- Your task -
Will you quote precisely the lines that run from the top of the material below to the line containing "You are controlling", both ends included?

- Given records -

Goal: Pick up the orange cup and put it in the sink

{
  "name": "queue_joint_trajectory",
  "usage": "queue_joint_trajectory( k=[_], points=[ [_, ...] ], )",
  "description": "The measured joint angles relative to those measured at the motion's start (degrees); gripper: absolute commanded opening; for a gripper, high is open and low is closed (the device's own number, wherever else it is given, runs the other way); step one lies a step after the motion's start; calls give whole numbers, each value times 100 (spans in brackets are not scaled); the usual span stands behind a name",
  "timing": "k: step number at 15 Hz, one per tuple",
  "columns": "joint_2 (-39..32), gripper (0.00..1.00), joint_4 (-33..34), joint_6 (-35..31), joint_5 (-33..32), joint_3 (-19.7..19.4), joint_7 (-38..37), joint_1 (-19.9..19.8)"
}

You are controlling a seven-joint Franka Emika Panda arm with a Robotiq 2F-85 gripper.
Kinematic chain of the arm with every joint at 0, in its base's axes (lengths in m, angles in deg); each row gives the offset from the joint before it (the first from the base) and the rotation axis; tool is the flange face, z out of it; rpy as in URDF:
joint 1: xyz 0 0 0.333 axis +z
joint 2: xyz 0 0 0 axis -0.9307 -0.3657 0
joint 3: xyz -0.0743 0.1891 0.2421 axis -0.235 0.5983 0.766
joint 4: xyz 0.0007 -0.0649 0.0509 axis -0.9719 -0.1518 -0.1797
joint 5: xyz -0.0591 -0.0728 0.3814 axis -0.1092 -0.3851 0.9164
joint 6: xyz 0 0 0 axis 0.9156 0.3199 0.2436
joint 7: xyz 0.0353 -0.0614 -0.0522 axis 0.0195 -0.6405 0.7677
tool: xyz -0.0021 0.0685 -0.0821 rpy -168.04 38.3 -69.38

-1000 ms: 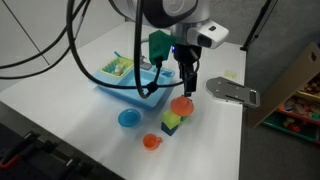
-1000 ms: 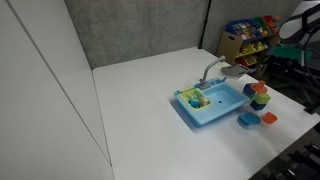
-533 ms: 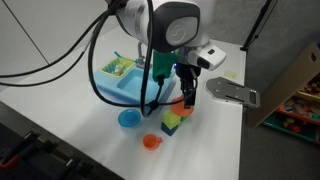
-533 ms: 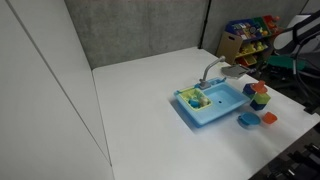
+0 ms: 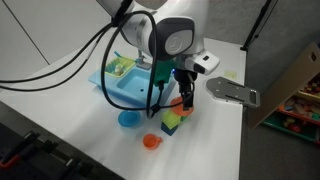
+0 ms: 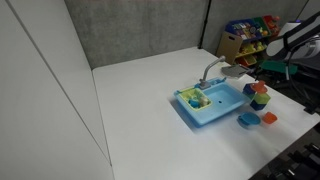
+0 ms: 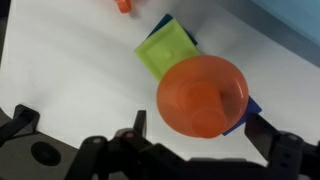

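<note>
The orange cup [image 5: 151, 142] is small and orange-red and stands alone on the white table, near the front edge; it also shows in an exterior view [image 6: 269, 118] and at the top edge of the wrist view [image 7: 122, 5]. The light-blue sink [image 5: 113, 88] with its grey faucet [image 6: 210, 70] is farther back, and shows in both exterior views [image 6: 222, 108]. My gripper [image 5: 187, 97] is open and low over a wider orange dish [image 7: 202, 95] that rests on green [image 7: 165, 50] and blue blocks. In the wrist view my gripper [image 7: 198, 124] straddles that dish, one finger on each side.
A small round blue dish [image 5: 128, 119] lies between the sink and the cup. A flat grey metal object [image 5: 232, 93] lies to the right of the gripper. Black cables hang over the sink. A toy shelf [image 6: 248, 35] stands past the table's edge.
My gripper has come down toward the wide orange dish on the blocks and stays open. The cup, the blue dish and the sink have not moved.
</note>
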Motion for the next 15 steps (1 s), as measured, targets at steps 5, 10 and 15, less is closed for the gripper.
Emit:
queue_joint_trajectory(
  k=[5, 10, 15],
  points=[
    [-149, 66, 87, -2, 0, -3, 0, 60],
    [-188, 23, 152, -2, 0, -12, 0, 102],
    [-69, 13, 150, -4, -148, -207, -1, 469]
  ],
)
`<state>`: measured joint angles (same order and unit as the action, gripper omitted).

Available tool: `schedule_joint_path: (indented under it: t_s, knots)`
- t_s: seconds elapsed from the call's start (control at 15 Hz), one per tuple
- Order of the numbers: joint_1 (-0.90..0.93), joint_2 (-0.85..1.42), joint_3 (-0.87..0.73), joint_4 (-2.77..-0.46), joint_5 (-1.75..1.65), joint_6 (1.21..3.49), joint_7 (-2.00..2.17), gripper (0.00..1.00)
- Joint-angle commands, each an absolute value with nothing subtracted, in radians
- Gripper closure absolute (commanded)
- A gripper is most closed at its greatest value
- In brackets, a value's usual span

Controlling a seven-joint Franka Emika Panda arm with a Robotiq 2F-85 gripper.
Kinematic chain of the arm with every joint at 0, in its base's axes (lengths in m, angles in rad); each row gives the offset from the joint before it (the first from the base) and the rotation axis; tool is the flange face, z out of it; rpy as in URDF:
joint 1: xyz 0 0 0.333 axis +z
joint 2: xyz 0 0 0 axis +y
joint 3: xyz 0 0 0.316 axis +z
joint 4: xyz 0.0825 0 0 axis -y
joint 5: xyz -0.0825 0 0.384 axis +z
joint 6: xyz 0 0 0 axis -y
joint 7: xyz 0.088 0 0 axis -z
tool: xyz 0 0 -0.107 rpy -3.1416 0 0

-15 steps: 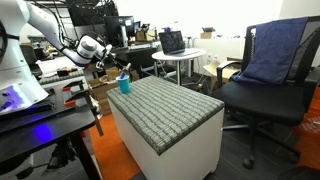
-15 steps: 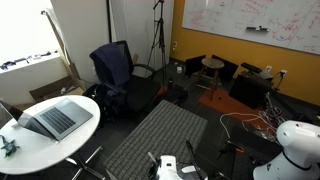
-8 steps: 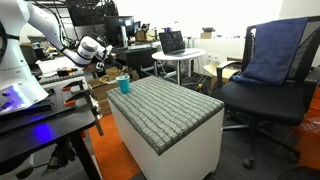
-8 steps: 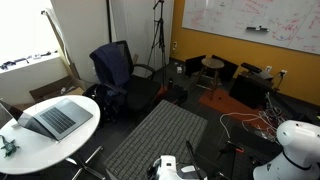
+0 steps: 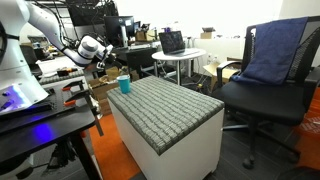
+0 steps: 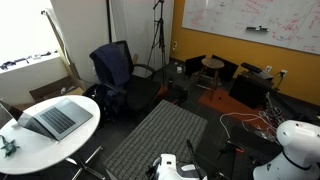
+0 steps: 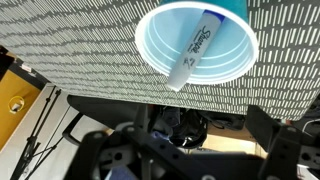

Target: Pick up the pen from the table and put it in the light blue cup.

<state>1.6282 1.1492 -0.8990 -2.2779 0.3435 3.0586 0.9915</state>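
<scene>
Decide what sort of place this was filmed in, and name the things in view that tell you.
Most likely a research lab or shared office: a written-on whiteboard on the wall, an open laptop on a round white table, and a swivel office chair.

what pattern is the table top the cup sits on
The table top is grey with fine pale stripes, like ribbed carpet. It shows best in the wrist view.

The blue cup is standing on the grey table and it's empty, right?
Not empty. The light blue cup does stand on the grey table, but the pen is inside it, with one end leaning out over the rim. The wrist view shows this.
</scene>
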Motion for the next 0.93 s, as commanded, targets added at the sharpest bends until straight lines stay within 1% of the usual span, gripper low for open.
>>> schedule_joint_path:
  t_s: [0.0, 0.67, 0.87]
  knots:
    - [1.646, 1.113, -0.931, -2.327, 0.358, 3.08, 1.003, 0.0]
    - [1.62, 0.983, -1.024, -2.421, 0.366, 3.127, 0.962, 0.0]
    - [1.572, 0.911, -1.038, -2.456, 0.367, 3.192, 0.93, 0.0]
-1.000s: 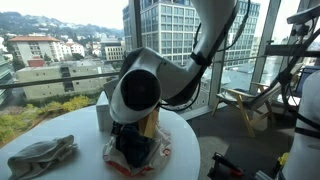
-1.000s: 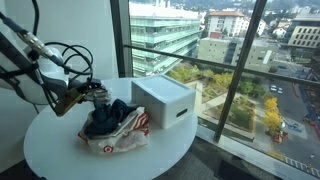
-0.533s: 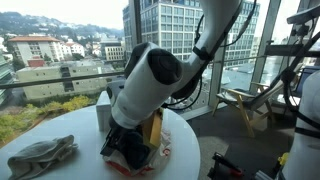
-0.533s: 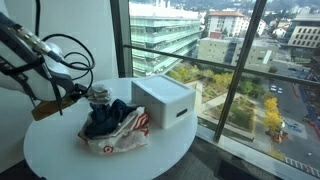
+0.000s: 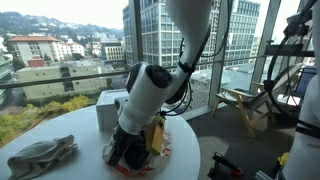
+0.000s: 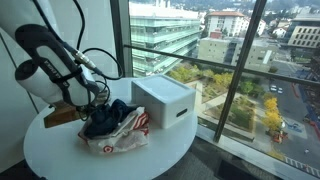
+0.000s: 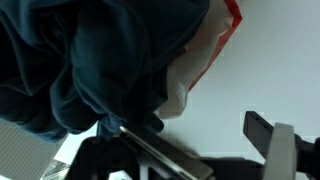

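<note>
A white plastic bag with red print (image 6: 128, 136) lies on the round white table (image 6: 60, 152), with a dark blue cloth (image 6: 108, 115) bunched in its mouth. My gripper (image 6: 90, 104) hangs low at the bag's side, right against the cloth. In the wrist view the dark blue cloth (image 7: 90, 60) fills the upper left and the bag's (image 7: 203, 55) red edge shows beside it. The gripper (image 7: 185, 150) stands open: one finger (image 7: 265, 135) is over bare table, the other is at the cloth's edge and partly hidden. Nothing is held. In an exterior view the arm covers most of the bag (image 5: 162, 150).
A white box (image 6: 163, 100) stands on the table next to the bag, toward the window. A crumpled grey cloth (image 5: 40, 155) lies near the table's edge. Floor-to-ceiling windows surround the table. A wooden chair (image 5: 245, 105) stands beyond it.
The arm has swung in and tilted down, bringing the gripper lower and closer against the bag and cloth. The jaws have stayed open; bag, cloth and box have not moved.
</note>
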Available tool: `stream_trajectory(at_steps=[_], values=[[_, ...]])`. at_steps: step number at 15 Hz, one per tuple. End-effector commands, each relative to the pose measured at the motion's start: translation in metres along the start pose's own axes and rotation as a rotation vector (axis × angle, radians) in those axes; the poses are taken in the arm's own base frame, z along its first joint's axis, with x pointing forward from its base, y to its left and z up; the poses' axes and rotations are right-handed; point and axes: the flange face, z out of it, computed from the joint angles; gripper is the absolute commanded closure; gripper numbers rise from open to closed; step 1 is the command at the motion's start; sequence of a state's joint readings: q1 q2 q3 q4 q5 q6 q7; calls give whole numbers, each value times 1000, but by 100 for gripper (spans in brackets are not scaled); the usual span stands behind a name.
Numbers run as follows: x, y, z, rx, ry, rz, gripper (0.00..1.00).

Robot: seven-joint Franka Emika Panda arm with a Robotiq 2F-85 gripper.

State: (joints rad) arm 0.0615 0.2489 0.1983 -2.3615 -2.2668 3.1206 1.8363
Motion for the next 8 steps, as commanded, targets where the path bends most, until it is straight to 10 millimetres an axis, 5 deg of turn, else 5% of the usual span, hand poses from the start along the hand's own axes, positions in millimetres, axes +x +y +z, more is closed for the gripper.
stream_trajectory(at_steps=[1, 8], values=[[5, 1, 35, 115, -24, 39, 0], [-2, -11, 53, 229, -34, 54, 0]])
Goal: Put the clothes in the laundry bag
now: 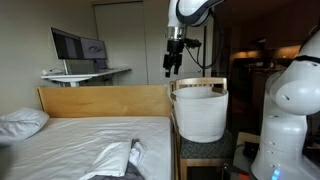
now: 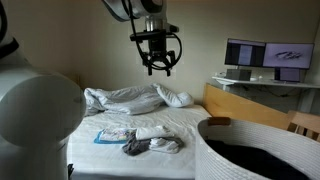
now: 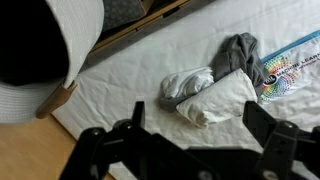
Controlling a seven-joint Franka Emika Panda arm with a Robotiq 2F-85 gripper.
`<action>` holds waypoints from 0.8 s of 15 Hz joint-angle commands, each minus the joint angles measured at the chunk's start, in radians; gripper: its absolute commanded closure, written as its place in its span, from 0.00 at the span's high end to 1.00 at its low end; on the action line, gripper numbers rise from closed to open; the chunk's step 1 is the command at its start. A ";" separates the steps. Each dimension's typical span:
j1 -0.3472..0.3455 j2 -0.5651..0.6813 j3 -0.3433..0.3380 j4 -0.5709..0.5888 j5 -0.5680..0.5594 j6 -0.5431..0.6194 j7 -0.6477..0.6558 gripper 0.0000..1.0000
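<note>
A small pile of clothes, white and grey, lies on the bed near its foot in both exterior views (image 1: pixel 122 158) (image 2: pixel 150 139). In the wrist view the clothes (image 3: pixel 212 88) lie just beyond the fingers. The white laundry bag (image 1: pixel 199 108) stands beside the bed's wooden footboard; its dark opening fills the near right corner in an exterior view (image 2: pixel 250 155), and it sits at the upper left in the wrist view (image 3: pixel 55 45). My gripper (image 1: pixel 172 66) (image 2: pixel 157 66) hangs high above the bed, open and empty, its fingers wide apart in the wrist view (image 3: pixel 198 125).
A wooden footboard (image 1: pixel 105 100) borders the bed. A white pillow (image 1: pixel 20 123) and rumpled bedding (image 2: pixel 125 97) lie at the head. A desk with monitors (image 1: pixel 80 48) (image 2: pixel 265 55) stands behind. A second white robot arm (image 1: pixel 292 100) stands close by.
</note>
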 commanded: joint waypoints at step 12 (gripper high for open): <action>0.206 0.051 0.316 0.105 0.174 -0.205 0.285 1.00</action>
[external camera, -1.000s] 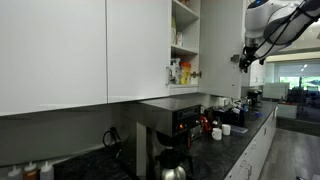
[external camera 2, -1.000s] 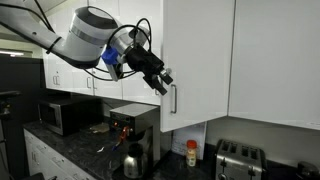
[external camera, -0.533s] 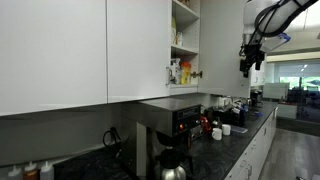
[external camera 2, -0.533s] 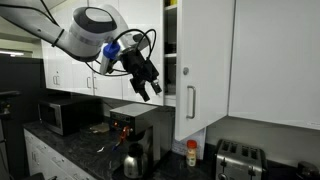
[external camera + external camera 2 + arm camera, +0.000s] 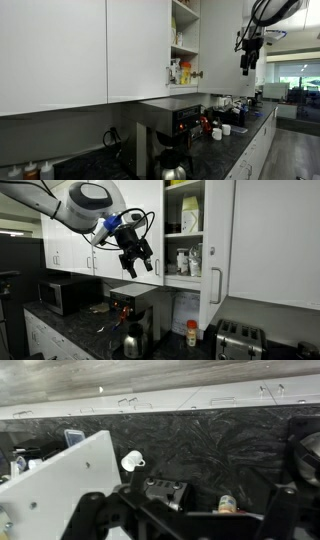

- Your response -
Goal: Pick up the orange cup and put it in the sink

{
  "name": "queue_joint_trajectory",
  "usage": "queue_joint_trajectory( k=[_], points=[ [_, ...] ], )",
  "description": "The measured joint angles relative to those measured at the motion's start (degrees); gripper: absolute commanded opening; for a gripper, high is open and low is closed (the device's own number, wherever else it is given, runs the other way); step one lies a step after the motion's start; calls give whole numbers, each value times 100 (spans in brackets are not scaled); the usual span stands behind a name",
  "timing": "k: step number at 15 Hz, one per tuple",
  "columns": "joint_2 (-39..32), gripper (0.00..1.00), joint_4 (-33..34), joint_6 (-35..31), joint_5 (-33..32), joint_3 (-19.7..19.4), joint_7 (-38..37), joint_1 (-19.9..19.8)"
}

You are controlling a seven-joint Franka Emika Panda arm with a Robotiq 2F-85 gripper.

This completes the output for the exercise.